> [Collected data]:
• • •

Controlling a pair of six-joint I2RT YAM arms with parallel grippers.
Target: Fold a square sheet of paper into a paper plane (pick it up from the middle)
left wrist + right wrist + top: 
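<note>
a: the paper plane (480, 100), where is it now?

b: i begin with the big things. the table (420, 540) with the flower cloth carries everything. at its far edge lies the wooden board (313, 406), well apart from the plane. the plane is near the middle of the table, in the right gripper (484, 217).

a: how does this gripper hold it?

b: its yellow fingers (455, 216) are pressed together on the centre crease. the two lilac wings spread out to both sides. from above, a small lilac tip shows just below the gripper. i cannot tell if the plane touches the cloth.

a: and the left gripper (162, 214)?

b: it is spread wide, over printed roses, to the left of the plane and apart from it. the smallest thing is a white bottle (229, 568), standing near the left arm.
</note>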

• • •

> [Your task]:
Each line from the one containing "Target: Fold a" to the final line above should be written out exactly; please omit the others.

> [Solution below]:
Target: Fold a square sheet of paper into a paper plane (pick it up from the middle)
left wrist + right wrist + top: 
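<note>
a: the paper plane (480, 100), where is it now?

b: i begin with the big things. the table (420, 540) with the flower cloth carries everything. at its far edge lies the wooden board (313, 406), well apart from the plane. the plane is near the middle of the table, in the right gripper (484, 217).

a: how does this gripper hold it?

b: its yellow fingers (455, 216) are pressed together on the centre crease. the two lilac wings spread out to both sides. from above, a small lilac tip shows just below the gripper. i cannot tell if the plane touches the cloth.

a: and the left gripper (162, 214)?

b: it is spread wide, over printed roses, to the left of the plane and apart from it. the smallest thing is a white bottle (229, 568), standing near the left arm.
</note>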

The reply is now complete.